Building on its roots in human resources software, PeopleSoft this week is introducing products aimed to help customers more efficiently train, cultivate and compensate their workforce.
The Pleasanton, Calif. company will debut its Human Capital Management (HCM) suite, plus additions to its customer relationship management (CRM) lineup, at its Leadership Summit 2002 in Las Vegas. PeopleSoft expects to draw 3,000 attendees to the show.
The HCM suite features three new modules, due to be delivered in the second half of this year and early next year. Enterprise Learning is for the management of training resources, including on-site, third-party and distance-learning sources. With the software, employees can see available training opportunities, and managers can track which employees need training and what training has been completed. Future versions will expand training management features to business partners, says Jenni Lehman, vice president of product strategy for PeopleSoft's HCM division.

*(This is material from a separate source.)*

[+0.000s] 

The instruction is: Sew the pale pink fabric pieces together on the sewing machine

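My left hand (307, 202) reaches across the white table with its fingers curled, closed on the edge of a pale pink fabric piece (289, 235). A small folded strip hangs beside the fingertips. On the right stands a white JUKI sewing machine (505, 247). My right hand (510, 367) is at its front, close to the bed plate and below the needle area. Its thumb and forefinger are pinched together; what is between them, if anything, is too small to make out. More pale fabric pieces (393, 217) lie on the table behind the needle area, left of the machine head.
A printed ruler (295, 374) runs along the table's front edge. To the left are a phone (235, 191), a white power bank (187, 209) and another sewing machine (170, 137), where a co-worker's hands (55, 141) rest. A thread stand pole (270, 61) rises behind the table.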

Performance Management lets supervisors set employee objectives and then track those objectives. Employees, too, can use the application to see if they're meeting managers' expectations.
With the Enterprise Incentive Management module, companies can automate complex compensation plans. Managers can lay out strategies to reward employees, and employees can calculate anticipated commissions, for example. The first release is focused on sales incentive compensation, Lehman says.
Clint Mahlman, vice president of human resources and distribution for London Drugs, is anxious to get his hands on the new applications. In particular, the Canadian drugstore chain is looking for more collaborative performance management tools so managers and employees can easily share and track performance expectations, making sure those expectations are aligned with corporate goals, Mahlman says. "Not too many companies can offer that alignment piece, and I think PeopleSoft is heading in that direction," he says.
Mahlman says people are London Drugs' greatest asset, and as such, he wants to be able to manage that pool of talent like any other corporate asset. The drugstore chain, which has 55 drugstores across Alberta and British Columbia, has been a PeopleSoft user since 2000 and upgraded this year to the Internet-based versions of PeopleSoft's financials, payroll and human resources software. "Especially in retail, with many units spread over a geographic area, the Internet architecture makes a lot of sense," Mahlman says.
Also bundled in the new HCM suite are PeopleSoft's existing human resources products, which include benefits administration, payroll, and time and labor applications; tools for self-service access; and built-in analytic features.
In CRM, PeopleSoft will announce software for companies in four vertical industries: government, insurance, high tech and energy. CRM for Government is due in the third quarter. The other three vertical applications will follow sometime after that, PeopleSoft CTO Rick Bergquist says.
The new CRM vertical applications are in addition to two announced earlier this year: CRM for Financial Services and CRM for Communications.
Vertically-focused CRM applications are a strength of CRM market leader Siebel Systems Inc. Since revamping its software to a Web-based architecture, Siebel has readied specialized applications for 20 industries, including recent releases for wireless communications, media, oil and gas, medical products, chemicals, retail, and travel and hospitality.
PeopleSoft's software runs on Windows NT/2000, Linux and assorted flavors of Unix. The company would not disclose pricing.
Also at the summit, PeopleSoft will showcase Version 8.4 of its software family, which began shipping late last month and includes several new modules.
CRM 8.4 adds Mobile Sales and Mobile FieldService modules, which provide for disconnected access so users on the road can get to customer information; Quality Management, which handles the process of tracking product defects and enhancement requests; and Collaborative Selling, a module for automating the sales process from product configuration to pricing, quoting and order capture. The Collaborative Selling module includes self-service tools so customers and partners can track orders and services data.
PeopleSoft added two modules to its supplier relationship management suite. Trading Partner Management covers tools for recruiting and registering business partners, collaborating with partners, and tracking partners' performance. The Strategic Sourcing module includes tools for streamlining the buying of goods and services. Companies can automate requests for quotes and proposal, conduct auctions in real time, and award contracts and purchase orders, for example.
In its Enterprise Portal suite, the highlight of Version 8.4 is Context Manager. This feature links content to specific processes so that as users accomplish certain tasks, the software presents relevant content. For example, if someone books a flight through a PeopleSoft travel and expense application, the portal could push content about related travel advisories or weather conditions.